Someone in her situation ought not to be regarded as a wrongdoer, as the employer put her in the terrible position of either immediately reporting him (and losing a job for which she'd paid an employment agency dearly) or putting up with a situation to which she did not consent.
The department's practices do nothing to encourage helpers to seek its assistance. A helper who reports such deployment still risks prosecution and the likelihood of, at least, a prolonged period of uncertainty. For the helper who has no family support system in Hong Kong, nowhere to live and no income, since she is precluded from working, the situation is a grotesque nightmare.
When I made inquiries to the department about this case in early July, this helper had already been kept on 'recognisance' for more than nine months. No charge had been brought and nothing appeared to be happening. The department finally told her she could go home early last month, with neither an explanation nor an apology.
For nearly 11 months, this blameless woman was condemned by the administrative power of the Immigration Department to live effectively in an open prison, her life consigned to limbo. She could send nothing home to support her young daughter and aged mother, since she was banned from working. That she was able to survive at all was due to the charity provided by our Christian churches.
But the Immigration Department is not the least concerned about the human suffering it inflicts in the name of 'doing its job'. This case reveals that abuse of human rights by the agencies of the state can take subtle and disguised forms.
Migrant-worker umbrella groups have appealed to the authorities time and time again to adopt a more understanding approach to the plight of domestic helpers who are coerced into illegal work.
It seems, however, that our pleas fall on deaf ears.
JAMES COLLINS, Central
Cartoon in poor taste
Was Harry's cartoon on Friday of a policeman collecting a bulletproof vest in good taste? (September 8). I certainly didn't laugh.
If one of your reporters was on light office duties due to work-induced stress, went into a crisis, crashed his car in circumstances that suggested a suicide attempt (or at least a call for help) and then - instead of being placed under immediate and direct medical/psychiatric observation - escaped the care of his family and ended up wounding a colleague who tried to help him, would you be publishing a cartoon of this? I doubt it.
You may argue that it is appropriate to draw attention to problems within a public service. Correct. But to do so in such an insensitive manner should be beneath the standards of your newspaper.
GUY SHIRRA, Sai Kung
No joking matter
I found Harry's cartoon on Friday to be in extremely poor taste. Law enforcement can be a very stressful occupation, and a massive body of evidence has been accumulated showing that police officers are at particularly high risk of psychological illness, addictive behaviour, divorce and suicide.
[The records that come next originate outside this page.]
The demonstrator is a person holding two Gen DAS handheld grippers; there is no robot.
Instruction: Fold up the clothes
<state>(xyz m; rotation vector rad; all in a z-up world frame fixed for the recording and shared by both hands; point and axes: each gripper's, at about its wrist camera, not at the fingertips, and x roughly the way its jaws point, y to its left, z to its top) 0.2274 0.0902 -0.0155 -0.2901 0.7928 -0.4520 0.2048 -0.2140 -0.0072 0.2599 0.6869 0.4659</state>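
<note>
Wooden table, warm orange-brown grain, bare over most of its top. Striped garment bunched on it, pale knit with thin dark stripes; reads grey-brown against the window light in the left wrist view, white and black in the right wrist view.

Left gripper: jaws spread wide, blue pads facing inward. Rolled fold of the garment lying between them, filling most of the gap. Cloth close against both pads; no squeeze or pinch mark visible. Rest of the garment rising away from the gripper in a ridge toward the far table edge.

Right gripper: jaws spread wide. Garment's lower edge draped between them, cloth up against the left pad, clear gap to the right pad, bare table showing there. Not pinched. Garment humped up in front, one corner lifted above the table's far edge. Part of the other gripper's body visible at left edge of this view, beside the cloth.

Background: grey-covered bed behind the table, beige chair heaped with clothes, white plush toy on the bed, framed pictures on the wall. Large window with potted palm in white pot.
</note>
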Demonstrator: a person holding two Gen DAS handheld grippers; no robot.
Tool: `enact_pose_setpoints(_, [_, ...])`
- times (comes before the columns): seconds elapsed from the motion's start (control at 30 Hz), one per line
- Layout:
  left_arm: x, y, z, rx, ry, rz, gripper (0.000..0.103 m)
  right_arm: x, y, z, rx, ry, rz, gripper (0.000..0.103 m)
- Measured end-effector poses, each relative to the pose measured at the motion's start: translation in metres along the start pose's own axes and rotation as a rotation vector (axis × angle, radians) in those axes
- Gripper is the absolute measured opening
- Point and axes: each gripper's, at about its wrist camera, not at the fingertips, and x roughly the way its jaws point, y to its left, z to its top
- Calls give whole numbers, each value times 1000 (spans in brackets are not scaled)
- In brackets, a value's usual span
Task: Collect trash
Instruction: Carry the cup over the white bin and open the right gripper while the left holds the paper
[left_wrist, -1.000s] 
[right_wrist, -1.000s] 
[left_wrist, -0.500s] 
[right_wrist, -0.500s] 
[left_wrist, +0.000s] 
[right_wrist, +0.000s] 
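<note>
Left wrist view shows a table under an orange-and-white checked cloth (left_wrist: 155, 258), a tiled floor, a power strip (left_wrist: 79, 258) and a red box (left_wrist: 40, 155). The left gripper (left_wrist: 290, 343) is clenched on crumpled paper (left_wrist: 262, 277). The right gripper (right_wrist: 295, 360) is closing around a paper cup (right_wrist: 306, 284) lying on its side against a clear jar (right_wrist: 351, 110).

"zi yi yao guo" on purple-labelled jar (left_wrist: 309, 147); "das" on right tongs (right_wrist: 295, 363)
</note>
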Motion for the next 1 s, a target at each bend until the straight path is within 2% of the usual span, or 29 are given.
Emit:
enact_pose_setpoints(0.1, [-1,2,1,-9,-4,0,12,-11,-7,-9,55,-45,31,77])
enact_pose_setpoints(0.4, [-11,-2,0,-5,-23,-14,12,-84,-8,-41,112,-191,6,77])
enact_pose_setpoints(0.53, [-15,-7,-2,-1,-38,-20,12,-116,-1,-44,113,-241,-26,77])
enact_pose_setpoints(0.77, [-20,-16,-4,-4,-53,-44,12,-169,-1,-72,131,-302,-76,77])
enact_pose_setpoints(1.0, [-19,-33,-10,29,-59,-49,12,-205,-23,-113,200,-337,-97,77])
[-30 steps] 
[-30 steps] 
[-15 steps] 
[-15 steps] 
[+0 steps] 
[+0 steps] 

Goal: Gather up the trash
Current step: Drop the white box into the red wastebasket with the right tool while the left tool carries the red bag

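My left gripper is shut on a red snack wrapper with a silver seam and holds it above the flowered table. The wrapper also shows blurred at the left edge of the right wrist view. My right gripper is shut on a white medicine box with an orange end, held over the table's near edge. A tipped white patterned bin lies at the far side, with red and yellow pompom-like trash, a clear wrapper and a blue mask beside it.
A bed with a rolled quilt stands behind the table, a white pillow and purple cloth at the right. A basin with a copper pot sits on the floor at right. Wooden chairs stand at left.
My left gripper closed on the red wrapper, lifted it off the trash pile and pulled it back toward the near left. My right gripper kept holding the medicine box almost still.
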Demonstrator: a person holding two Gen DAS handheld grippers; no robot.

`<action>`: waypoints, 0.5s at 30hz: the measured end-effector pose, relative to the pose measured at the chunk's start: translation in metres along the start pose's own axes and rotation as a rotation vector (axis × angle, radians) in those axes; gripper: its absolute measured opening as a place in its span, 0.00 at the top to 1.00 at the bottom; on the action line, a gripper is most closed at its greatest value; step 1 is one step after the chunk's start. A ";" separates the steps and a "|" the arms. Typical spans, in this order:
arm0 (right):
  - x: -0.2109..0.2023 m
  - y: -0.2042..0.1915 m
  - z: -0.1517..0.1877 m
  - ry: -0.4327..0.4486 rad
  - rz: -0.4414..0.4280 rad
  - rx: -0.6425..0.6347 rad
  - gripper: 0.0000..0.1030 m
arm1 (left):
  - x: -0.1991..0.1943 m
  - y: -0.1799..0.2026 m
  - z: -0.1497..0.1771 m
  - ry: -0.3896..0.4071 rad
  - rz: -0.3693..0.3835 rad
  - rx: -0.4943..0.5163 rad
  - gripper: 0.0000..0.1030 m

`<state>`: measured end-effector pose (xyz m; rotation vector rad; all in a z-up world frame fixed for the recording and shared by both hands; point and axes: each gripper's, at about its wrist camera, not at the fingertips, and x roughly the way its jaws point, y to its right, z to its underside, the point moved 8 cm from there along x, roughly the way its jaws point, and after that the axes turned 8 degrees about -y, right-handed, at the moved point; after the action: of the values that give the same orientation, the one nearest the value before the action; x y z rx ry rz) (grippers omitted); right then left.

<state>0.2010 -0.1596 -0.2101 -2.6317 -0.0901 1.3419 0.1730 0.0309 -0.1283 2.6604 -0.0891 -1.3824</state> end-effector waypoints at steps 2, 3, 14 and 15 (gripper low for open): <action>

Moreover, the resources available in Hong Kong to deal with officers at risk are appallingly inadequate. It is, therefore, hardly surprising that incidents such as the one the cartoon made fun of happen from time to time.
Does the South China Morning Post really find it amusing? I certainly don't, and I don't think many police officers will, either. We have all had colleagues at one time or another who have fallen victim to the stresses of the job.